* [TASK GOAL]
Print every line of the data exactly as shown.

* [DATASET EXCERPT]
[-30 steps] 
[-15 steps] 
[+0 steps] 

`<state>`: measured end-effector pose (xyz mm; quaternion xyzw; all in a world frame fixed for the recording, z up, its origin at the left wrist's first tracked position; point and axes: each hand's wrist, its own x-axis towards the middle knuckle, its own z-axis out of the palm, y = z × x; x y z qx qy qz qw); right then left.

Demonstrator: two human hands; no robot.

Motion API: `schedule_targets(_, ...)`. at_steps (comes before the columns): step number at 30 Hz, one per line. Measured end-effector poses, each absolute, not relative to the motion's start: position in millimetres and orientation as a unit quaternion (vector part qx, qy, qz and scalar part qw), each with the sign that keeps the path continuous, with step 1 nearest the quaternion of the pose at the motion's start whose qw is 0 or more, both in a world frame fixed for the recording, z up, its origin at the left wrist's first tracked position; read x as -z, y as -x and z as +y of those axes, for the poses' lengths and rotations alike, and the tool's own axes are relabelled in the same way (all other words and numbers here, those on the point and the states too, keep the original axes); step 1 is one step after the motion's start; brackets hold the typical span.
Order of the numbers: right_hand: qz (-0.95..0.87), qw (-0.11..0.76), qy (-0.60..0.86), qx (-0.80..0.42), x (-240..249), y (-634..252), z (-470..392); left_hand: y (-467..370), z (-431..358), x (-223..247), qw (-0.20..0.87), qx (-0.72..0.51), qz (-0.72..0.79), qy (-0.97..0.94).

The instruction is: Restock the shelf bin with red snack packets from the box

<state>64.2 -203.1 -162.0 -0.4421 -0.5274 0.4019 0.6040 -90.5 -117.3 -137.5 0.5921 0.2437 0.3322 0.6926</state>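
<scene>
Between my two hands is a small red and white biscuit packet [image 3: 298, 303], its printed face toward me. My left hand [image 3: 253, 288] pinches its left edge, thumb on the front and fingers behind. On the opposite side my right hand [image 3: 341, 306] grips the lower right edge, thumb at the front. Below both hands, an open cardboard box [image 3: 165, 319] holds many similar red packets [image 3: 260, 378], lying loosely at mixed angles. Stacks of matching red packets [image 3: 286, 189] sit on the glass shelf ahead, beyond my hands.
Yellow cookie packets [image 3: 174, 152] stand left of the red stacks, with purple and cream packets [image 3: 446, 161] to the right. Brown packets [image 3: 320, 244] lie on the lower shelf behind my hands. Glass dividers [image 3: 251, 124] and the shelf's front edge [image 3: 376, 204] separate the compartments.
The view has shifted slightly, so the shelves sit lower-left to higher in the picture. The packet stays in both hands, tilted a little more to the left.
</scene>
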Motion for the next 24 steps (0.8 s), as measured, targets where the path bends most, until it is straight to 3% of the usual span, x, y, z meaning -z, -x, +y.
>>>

* [EXPECTED ANSWER]
[-30 steps] 
[-15 steps] 
[+0 steps] 

`<state>`: measured end-effector pose (xyz mm; quaternion xyzw; all in a world frame fixed for the recording, z up, its origin at the left wrist's first tracked position; point and axes: each hand's wrist, its own x-axis towards the middle knuckle, its own z-axis out of the palm, y = z × x; x y z qx qy qz qw); right then left.

Demonstrator: two human hands; no robot.

Motion API: `schedule_targets(_, ...)`. at_steps (comes before the columns): step number at 30 Hz, one per line. Measured end-effector poses, each absolute, not relative to the motion's start: position in millimetres and orientation as a unit quaternion (vector part qx, qy, qz and scalar part qw), each with the sign that keeps the path continuous, with step 1 nearest the quaternion of the pose at the motion's start whose qw is 0 or more, both in a world frame fixed for the recording, z up, its origin at the left wrist's first tracked position; read x as -z, y as -x and z as +y of those axes, for the poses' lengths and rotations alike, and the tool's own axes are relabelled in the same way (all other words and numbers here, those on the point and the states too, keep the original axes); step 1 is one step after the motion's start; brackets hold the typical span.
Order of the numbers: right_hand: qz (-0.95..0.87), qw (-0.11..0.76), qy (-0.60..0.86), qx (-0.80..0.42), x (-240..249), y (-634..252), z (-470..392); left_hand: y (-467..370), z (-431..358), x (-223..247), qw (-0.20..0.87), qx (-0.72..0.51), qz (-0.72..0.79), qy (-0.97..0.94).

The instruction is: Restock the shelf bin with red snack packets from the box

<state>64.2 -203.1 -162.0 -0.4421 -0.5274 0.4019 0.6040 -90.5 -117.3 -137.5 0.5921 0.2437 0.3322 0.6926</state>
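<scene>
Between my two hands is a small red and white biscuit packet [image 3: 298, 303], its printed face toward me. My left hand [image 3: 253, 288] pinches its left edge, thumb on the front and fingers behind. On the opposite side my right hand [image 3: 341, 306] grips the lower right edge, thumb at the front. Below both hands, an open cardboard box [image 3: 165, 319] holds many similar red packets [image 3: 260, 378], lying loosely at mixed angles. Stacks of matching red packets [image 3: 286, 189] sit on the glass shelf ahead, beyond my hands.
Yellow cookie packets [image 3: 174, 152] stand left of the red stacks, with purple and cream packets [image 3: 446, 161] to the right. Brown packets [image 3: 320, 244] lie on the lower shelf behind my hands. Glass dividers [image 3: 251, 124] and the shelf's front edge [image 3: 376, 204] separate the compartments.
The view has shifted slightly, so the shelves sit lower-left to higher in the picture. The packet stays in both hands, tilted a little more to the left.
</scene>
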Motion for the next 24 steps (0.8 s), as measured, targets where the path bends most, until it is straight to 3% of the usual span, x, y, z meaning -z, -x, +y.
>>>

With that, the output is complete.